OPA3 Gene

Costeff syndrome is an inherited condition characterized by vision loss, delayed development, and movement problems. Vision loss is primarily caused by degeneration (atrophy) of the optic nerves, which carry information from the eyes to the brain. This optic nerve atrophy often begins in infancy or early childhood and results in vision impairment that worsens over time. Some affected individuals have rapid and involuntary eye movements (nystagmus) or eyes that do not look in the same direction (strabismus).

Development of motor skills, such as walking, is often delayed in people with Costeff syndrome. Affected individuals may also have speech difficulties (dysarthria). While some people with Costeff syndrome have mild to moderate intellectual disability, many have normal intelligence.

Movement problems in people with Costeff syndrome develop in late childhood and include muscle stiffness (spasticity), impaired muscle coordination (ataxia), and involuntary jerking movements (choreiform movements). As a result of these movement difficulties, individuals with Costeff syndrome may require wheelchair assistance.

Costeff syndrome is associated with increased levels of a substance called 3-methylglutaconic acid in the urine (3-methylglutaconic aciduria). The amount of this substance does not appear to influence the signs and symptoms of the condition. Costeff syndrome is one of a group of metabolic disorders that can be diagnosed by the presence of 3-methylglutaconic aciduria. People with Costeff syndrome also have high levels of another acid called 3-methylglutaric acid in their urine.

Autosomal dominant optic atrophy and cataract is an eye disorder that is characterized by impaired vision. Most affected individuals have decreased sharpness of vision (visual acuity) from birth, while others begin to experience vision problems in early childhood or later. In affected individuals, both eyes are usually affected equally. However, the severity of the vision loss varies widely, even among affected members of the same family, ranging from nearly normal vision to complete blindness.

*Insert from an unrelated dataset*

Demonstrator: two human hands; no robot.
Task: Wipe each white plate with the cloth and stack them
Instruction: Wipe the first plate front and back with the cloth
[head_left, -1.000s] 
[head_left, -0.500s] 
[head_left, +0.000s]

Several abnormalities contribute to impaired vision in people with autosomal dominant optic atrophy and cataract. In the early stages of the condition, affected individuals experience a progressive loss of certain cells within the retina, which is a specialized light-sensitive tissue that lines the back of the eye. The loss of these cells (known as retinal ganglion cells) is followed by the degeneration (atrophy) of the nerves that relay visual information from the eyes to the brain (optic nerves), which contributes to vision loss. Atrophy of these nerves causes an abnormally pale appearance (pallor) of the optic nerves, which can be seen only during an eye examination. Most people with this disorder also have clouding of the lenses of the eyes (cataracts). This eye abnormality can develop anytime but typically appears in childhood. Other common eye problems in autosomal dominant optic atrophy and cataract include involuntary movements of the eyes (nystagmus), or problems with color vision (color vision deficiency) that make it difficult or impossible to distinguish between shades of blue and green.

Some people with autosomal dominant optic atrophy and cataract develop disturbances in the function of other nerves (neuropathy) besides the optic nerves. These disturbances can lead to problems with balance and coordination (cerebellar ataxia), an unsteady style of walking (gait), prickling or tingling sensations (paresthesias) in the arms and legs, progressive muscle stiffness (spasticity), or rhythmic shaking (tremors). In some cases, affected individuals have hearing loss caused by abnormalities of the inner ear (sensorineural deafness).